» Task directions
Retype the entries exactly; omit all pictures.

(Records drawn from a dataset)
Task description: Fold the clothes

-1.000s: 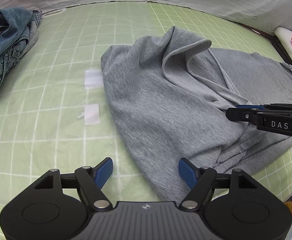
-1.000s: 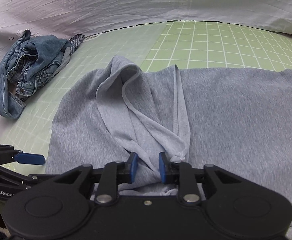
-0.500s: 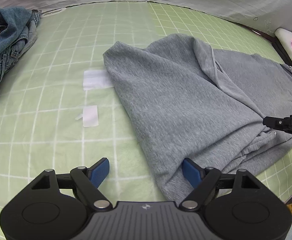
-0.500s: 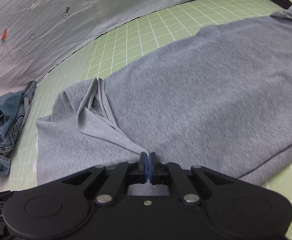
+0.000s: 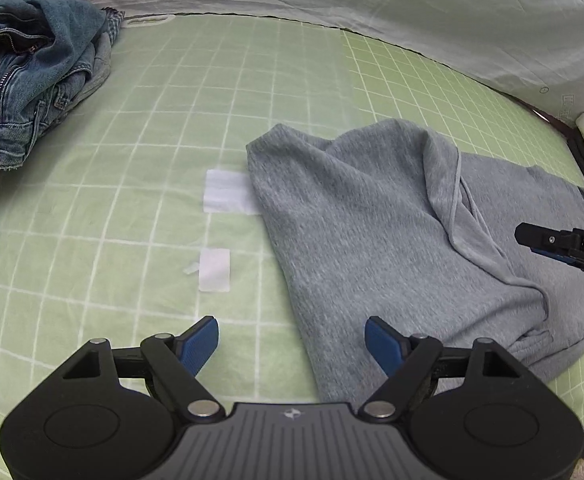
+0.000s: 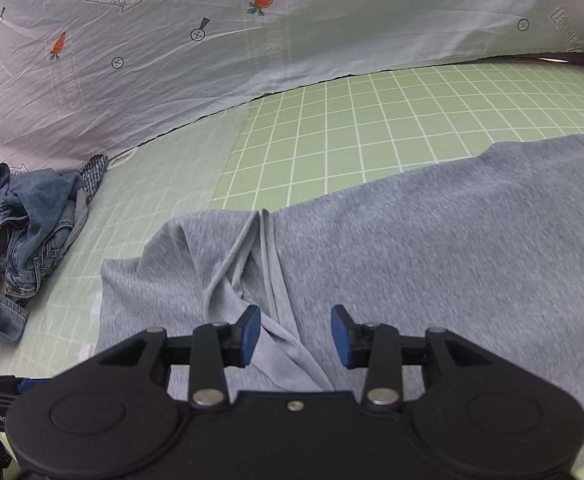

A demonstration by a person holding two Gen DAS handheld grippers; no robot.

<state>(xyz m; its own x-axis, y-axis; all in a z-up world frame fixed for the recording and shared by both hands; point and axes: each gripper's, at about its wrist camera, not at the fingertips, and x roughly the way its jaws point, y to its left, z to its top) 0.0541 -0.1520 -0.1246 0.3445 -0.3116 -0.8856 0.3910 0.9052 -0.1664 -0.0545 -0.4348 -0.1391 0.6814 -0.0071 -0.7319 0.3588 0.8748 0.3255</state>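
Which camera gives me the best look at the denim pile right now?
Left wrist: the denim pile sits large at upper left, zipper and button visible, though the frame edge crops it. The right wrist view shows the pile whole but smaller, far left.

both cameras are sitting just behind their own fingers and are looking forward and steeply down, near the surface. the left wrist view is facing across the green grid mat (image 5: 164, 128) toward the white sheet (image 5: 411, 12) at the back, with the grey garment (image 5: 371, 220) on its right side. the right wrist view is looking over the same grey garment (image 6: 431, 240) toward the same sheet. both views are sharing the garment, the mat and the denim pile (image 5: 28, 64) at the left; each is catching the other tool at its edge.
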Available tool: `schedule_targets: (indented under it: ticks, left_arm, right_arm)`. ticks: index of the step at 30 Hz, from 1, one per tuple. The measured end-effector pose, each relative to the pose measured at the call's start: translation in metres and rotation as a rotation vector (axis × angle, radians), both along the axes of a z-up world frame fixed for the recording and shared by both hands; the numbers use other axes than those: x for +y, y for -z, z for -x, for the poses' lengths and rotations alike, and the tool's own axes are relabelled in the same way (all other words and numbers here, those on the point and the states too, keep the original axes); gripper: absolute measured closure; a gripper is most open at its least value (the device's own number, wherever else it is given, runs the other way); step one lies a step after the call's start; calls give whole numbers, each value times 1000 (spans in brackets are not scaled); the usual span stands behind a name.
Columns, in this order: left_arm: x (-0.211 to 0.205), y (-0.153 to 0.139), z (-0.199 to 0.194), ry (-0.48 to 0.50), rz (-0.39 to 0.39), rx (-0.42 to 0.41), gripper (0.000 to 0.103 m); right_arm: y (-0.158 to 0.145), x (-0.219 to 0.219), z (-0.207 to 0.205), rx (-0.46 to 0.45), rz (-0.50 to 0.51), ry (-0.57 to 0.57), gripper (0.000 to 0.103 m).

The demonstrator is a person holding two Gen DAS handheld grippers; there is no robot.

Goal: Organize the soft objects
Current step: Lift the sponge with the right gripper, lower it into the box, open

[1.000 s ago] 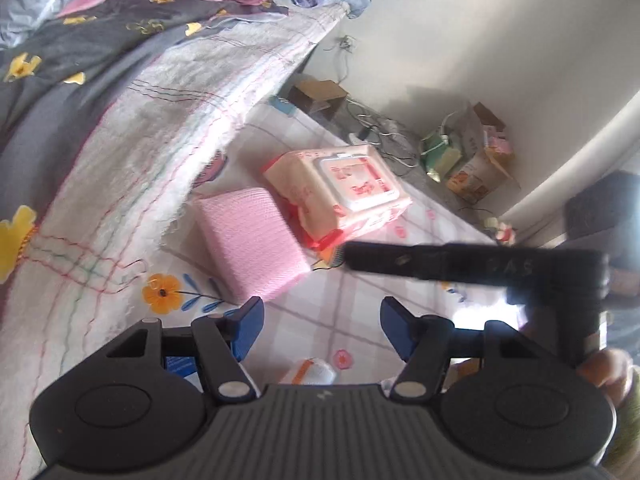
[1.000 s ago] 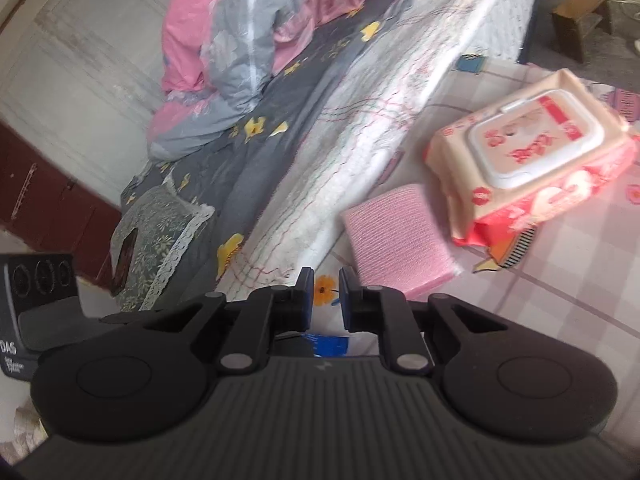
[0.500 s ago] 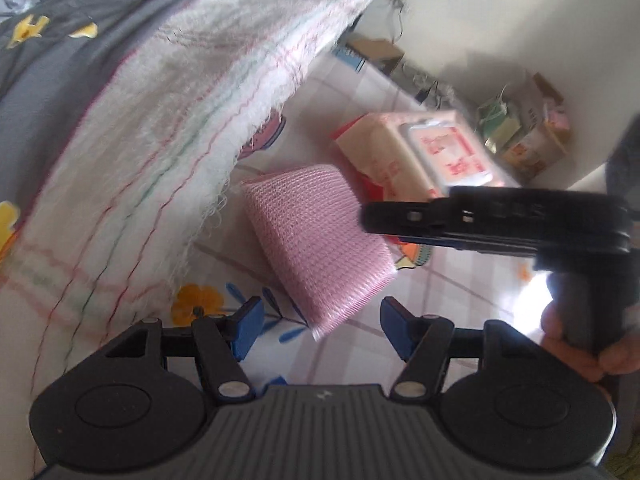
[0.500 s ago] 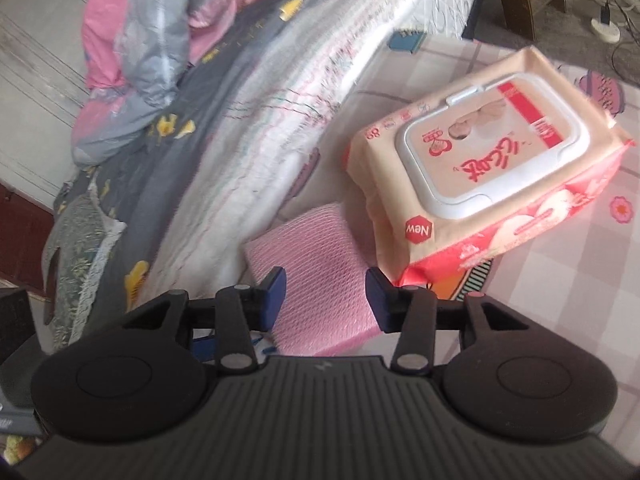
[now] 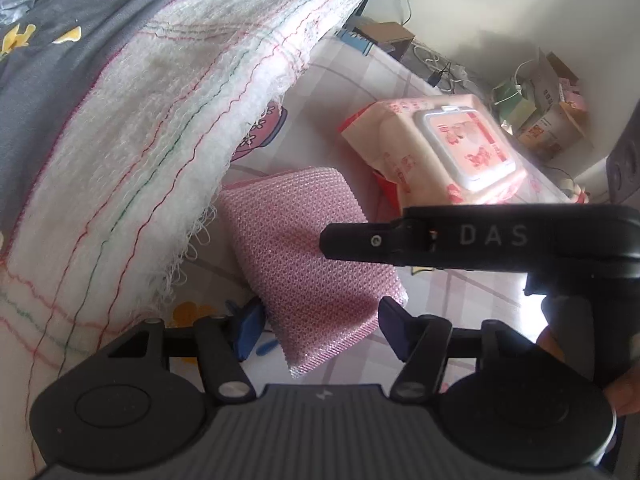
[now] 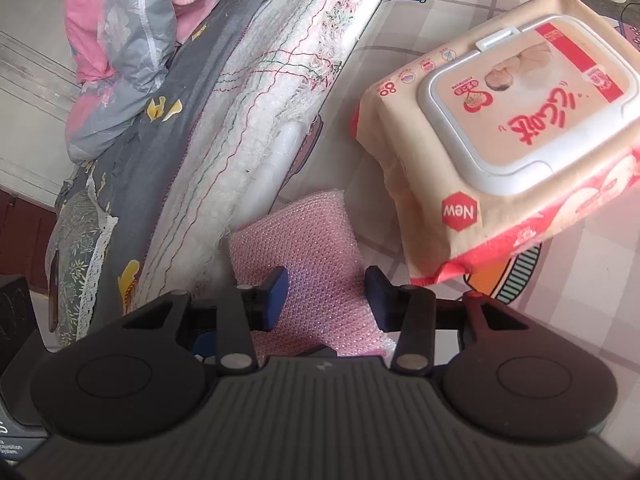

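Observation:
A pink mesh pad (image 5: 304,248) lies flat on the checked floor mat (image 5: 352,92), right against the bed's hanging blanket. My left gripper (image 5: 320,328) is open, and the pad's near corner sits between its blue fingers without being squeezed. My right gripper (image 6: 326,298) hovers over the same pad (image 6: 296,248), open, its pads clear of the mesh. In the left wrist view the right gripper (image 5: 332,240) reaches in from the right above the pad. A peach and red pack of wet wipes (image 6: 500,128) lies just beyond the pad.
A white fringed blanket (image 5: 160,140) and a grey flowered quilt (image 6: 152,132) hang off the bed at the left. Cardboard boxes (image 5: 548,116) and cables (image 5: 436,64) stand by the far wall. A hand (image 5: 624,396) holds the right gripper's handle.
Both grippers came down and closer to the pink pad. The right gripper's jaws went from shut to open. The pad now lies between both pairs of fingers.

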State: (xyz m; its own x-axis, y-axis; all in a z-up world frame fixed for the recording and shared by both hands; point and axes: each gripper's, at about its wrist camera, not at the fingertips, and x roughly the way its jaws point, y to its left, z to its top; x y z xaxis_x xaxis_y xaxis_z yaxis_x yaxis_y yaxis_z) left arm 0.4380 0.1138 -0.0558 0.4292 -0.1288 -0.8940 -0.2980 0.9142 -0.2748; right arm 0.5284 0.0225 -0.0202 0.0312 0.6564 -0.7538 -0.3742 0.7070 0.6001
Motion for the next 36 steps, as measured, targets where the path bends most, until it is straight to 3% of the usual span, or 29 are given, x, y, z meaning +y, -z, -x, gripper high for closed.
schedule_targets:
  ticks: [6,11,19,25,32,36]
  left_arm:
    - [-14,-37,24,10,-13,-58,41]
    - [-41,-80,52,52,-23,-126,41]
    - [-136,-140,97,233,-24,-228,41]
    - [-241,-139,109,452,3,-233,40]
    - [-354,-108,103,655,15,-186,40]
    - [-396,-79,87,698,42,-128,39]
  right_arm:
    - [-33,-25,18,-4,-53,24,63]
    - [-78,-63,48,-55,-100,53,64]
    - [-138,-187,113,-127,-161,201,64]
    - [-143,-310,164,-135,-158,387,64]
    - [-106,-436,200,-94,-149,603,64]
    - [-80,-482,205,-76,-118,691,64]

» Problem solution
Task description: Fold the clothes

-1.000s: 
-1.000s: 
-0.500s: 
-0.500s: 
+0.000s: 
+0.000s: 

A demonstration by a person holding two Gen DAS handheld grippers; no robot.

<state>(xyz m; its own x-axis, y-axis; all in a z-up world frame fixed for the recording and shared by both hands; point and axes: each gripper's, at about its wrist camera, not at the fingertips, and x roughly the way its jaws point, y to its left, z to its top) 0.0541 -0.1520 -0.1246 0.3445 -0.3116 -0.8856 0.3910 0.9052 -0.1664 -0.0545 -0.4348 -0.1391 0.6814 -0.0071 -0.7319 0.3588 0.8748 0.3255</state>
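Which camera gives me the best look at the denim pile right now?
Left wrist: the denim pile sits large at upper left, zipper and button visible, though the frame edge crops it. The right wrist view shows the pile whole but smaller, far left.

both cameras are sitting just behind their own fingers and are looking forward and steeply down, near the surface. the left wrist view is facing across the green grid mat (image 5: 164, 128) toward the white sheet (image 5: 411, 12) at the back, with the grey garment (image 5: 371, 220) on its right side. the right wrist view is looking over the same grey garment (image 6: 431, 240) toward the same sheet. both views are sharing the garment, the mat and the denim pile (image 5: 28, 64) at the left; each is catching the other tool at its edge.
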Available tool: `schedule_targets: (indented under it: ticks, left_arm, right_arm)`. ticks: index of the step at 30 Hz, from 1, one per tuple. The measured end-effector pose, each relative to the pose measured at the call's start: translation in metres and rotation as a rotation vector (axis × angle, radians), both along the axes of a z-up world frame fixed for the recording and shared by both hands; the numbers use other axes than those: x for +y, y for -z, z for -x, for the poses' lengths and rotations alike, and the tool's own axes are relabelled in the same way (all other words and numbers here, those on the point and the states too, keep the original axes); gripper: absolute measured closure; a gripper is most open at its least value (the device's own number, wherever else it is given, runs the other way); step one lies a step after the call's start; calls give whole numbers, each value times 1000 (spans in brackets are not scaled); the usual span stands behind a name.
Columns, in this order: left_arm: x (-0.211 to 0.205), y (-0.153 to 0.139), z (-0.199 to 0.194), ry (-0.48 to 0.50), rz (-0.39 to 0.39), rx (-0.42 to 0.41), gripper (0.000 to 0.103 m); right_arm: y (-0.158 to 0.145), x (-0.219 to 0.219), z (-0.207 to 0.205), rx (-0.46 to 0.45), rz (-0.50 to 0.51), ry (-0.57 to 0.57), gripper (0.000 to 0.103 m).

The demonstrator is a person holding two Gen DAS handheld grippers; there is no robot.

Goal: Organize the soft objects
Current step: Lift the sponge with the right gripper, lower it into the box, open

[1.000 s ago] 
[1.000 s ago] 
[0.500 s ago] 
[0.500 s ago] 
[now] 
[now] 

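Observation:
A pink mesh pad (image 5: 304,248) lies flat on the checked floor mat (image 5: 352,92), right against the bed's hanging blanket. My left gripper (image 5: 320,328) is open, and the pad's near corner sits between its blue fingers without being squeezed. My right gripper (image 6: 326,298) hovers over the same pad (image 6: 296,248), open, its pads clear of the mesh. In the left wrist view the right gripper (image 5: 332,240) reaches in from the right above the pad. A peach and red pack of wet wipes (image 6: 500,128) lies just beyond the pad.
A white fringed blanket (image 5: 160,140) and a grey flowered quilt (image 6: 152,132) hang off the bed at the left. Cardboard boxes (image 5: 548,116) and cables (image 5: 436,64) stand by the far wall. A hand (image 5: 624,396) holds the right gripper's handle.
Both grippers came down and closer to the pink pad. The right gripper's jaws went from shut to open. The pad now lies between both pairs of fingers.
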
State: (xyz m; its own x-axis, y-axis; all in a z-up world frame fixed for the recording and shared by both hands; point and axes: each gripper's, at about its wrist camera, not at the fingertips, and x roughly the way its jaws point, y to its left, z to its top; x y z xaxis_x xaxis_y xaxis_z yaxis_x yaxis_y yaxis_z) left arm 0.4380 0.1138 -0.0558 0.4292 -0.1288 -0.8940 -0.2980 0.9142 -0.2748; right arm 0.5284 0.0225 -0.0202 0.0312 0.6564 -0.7538 -0.3742 0.7070 0.6001
Motion for the next 36 steps, as measured, targets where the path bends most, until it is straight to 3% of the usual span, or 29 are given, x, y, z meaning +y, -z, -x, gripper high for closed.
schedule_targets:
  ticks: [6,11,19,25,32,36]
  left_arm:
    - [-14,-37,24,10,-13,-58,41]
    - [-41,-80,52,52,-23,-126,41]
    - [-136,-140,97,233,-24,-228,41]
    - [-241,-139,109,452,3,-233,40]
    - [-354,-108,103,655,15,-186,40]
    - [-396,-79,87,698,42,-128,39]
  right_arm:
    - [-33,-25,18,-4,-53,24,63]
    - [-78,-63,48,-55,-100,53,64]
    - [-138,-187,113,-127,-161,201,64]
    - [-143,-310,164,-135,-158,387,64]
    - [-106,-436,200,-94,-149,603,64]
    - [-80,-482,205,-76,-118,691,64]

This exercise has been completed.